2019-06-26 06_12_00-Window

To make your exports using pandas dataframes in in-database Machine Learning services in your SQL Server, one way is to concatenate the index within Python, to preserve (and expose) the information of index.

-- MultiIndex with inplace True
-- adding a concatenated value
EXEC sp_execute_external_script
 @language = N'Python'
,@script = N'

import pandas as pd
dt = pd.DataFrame([
                    [''2019-05-12'',''python'',6],
                    [''2019-05-13'',''python'',5],
                    [''2019-05-14'',''python'',10],
                    [''2019-05-12'',''t-sql'',12],
                    [''2019-05-12'',''t-sql'',12],
                    [''2019-05-12'',''t-sql'',12]
                  ],
                  columns = [''date'',''language'',''version''])
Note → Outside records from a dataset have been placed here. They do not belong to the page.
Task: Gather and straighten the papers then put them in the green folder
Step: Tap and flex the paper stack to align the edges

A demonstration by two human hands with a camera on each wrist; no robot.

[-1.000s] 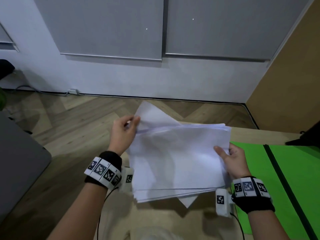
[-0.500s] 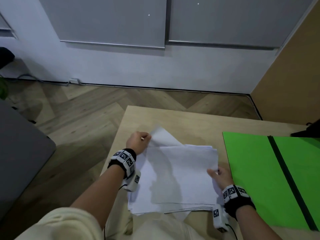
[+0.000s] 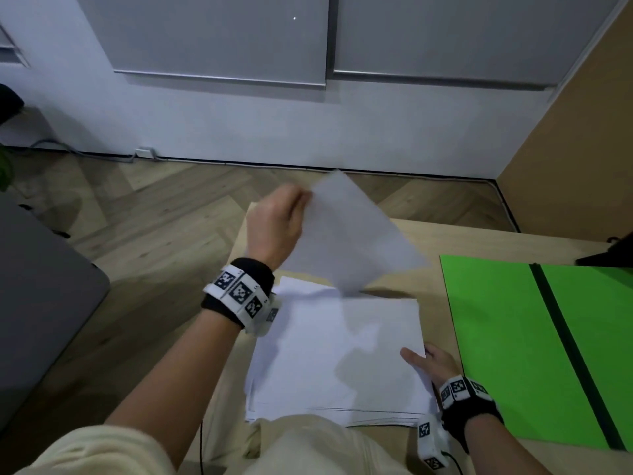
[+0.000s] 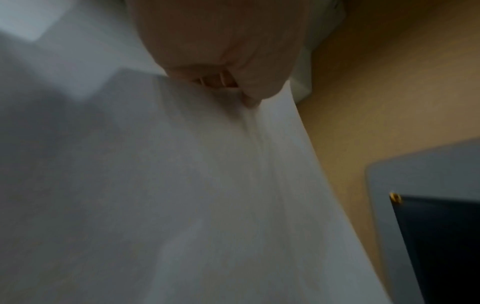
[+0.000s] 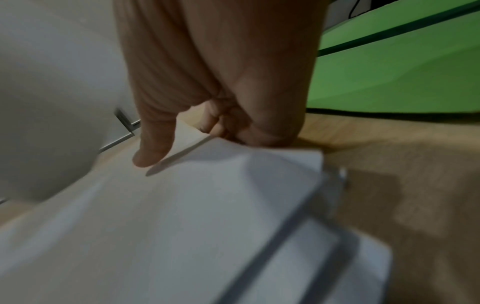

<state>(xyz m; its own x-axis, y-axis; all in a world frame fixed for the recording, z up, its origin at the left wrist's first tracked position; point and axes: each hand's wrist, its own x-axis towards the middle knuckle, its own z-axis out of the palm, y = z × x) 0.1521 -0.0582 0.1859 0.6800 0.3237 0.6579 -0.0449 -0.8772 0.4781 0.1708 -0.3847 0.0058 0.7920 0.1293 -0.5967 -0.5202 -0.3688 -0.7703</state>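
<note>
Pale wooden table before a white wall, herringbone floor to the left. Left to right along the table:

Near the table's left edge, raised above the surface: left hand, fingers together and pinching the edge of a single sheet. Sheet tilted, one corner pointing up toward the far edge, lower corner hanging just over the pile. Same pinch visible from the left wrist, thumb pressed on the paper, picture blurred.

Below and right of that hand, at the near edge: stack of papers, flat on the table, edges not quite even.

At the stack's right edge, near corner: right hand, thumb lying on top, other fingers curled under the sheets, clamped on the stack.

Just beside that hand, apart from the stack, toward the table's right edge: green folder, lying open, dark spine down its middle.
</note>
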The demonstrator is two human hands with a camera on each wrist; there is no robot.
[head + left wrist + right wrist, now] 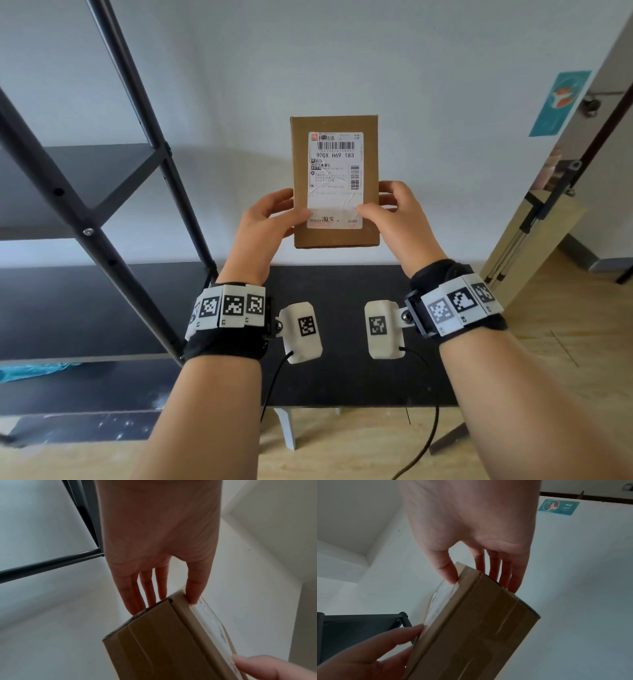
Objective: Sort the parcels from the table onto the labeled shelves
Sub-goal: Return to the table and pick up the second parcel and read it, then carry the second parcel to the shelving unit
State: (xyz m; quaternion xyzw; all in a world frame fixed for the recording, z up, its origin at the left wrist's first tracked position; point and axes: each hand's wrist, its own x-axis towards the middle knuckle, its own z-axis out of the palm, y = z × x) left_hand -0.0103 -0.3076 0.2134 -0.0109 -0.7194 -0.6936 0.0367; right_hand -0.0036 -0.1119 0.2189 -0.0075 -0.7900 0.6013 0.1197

dt[''PreservedIndex''] = dt[''language''].astype(str) + '';'' + \
 dt[''version''].astype(str)

dt.set_index([''language'', ''version''], inplace=True)
OutputDataSet=dt'
WITH RESULT SETS
((
  py_date SMALLDATETIME
 ,py_PreservedIndex VARCHAR(30)
))

And the results would be:

2019-06-26 06_24_40-Window

So we managed to exposed the constructed MultiIndex back to SQL Server.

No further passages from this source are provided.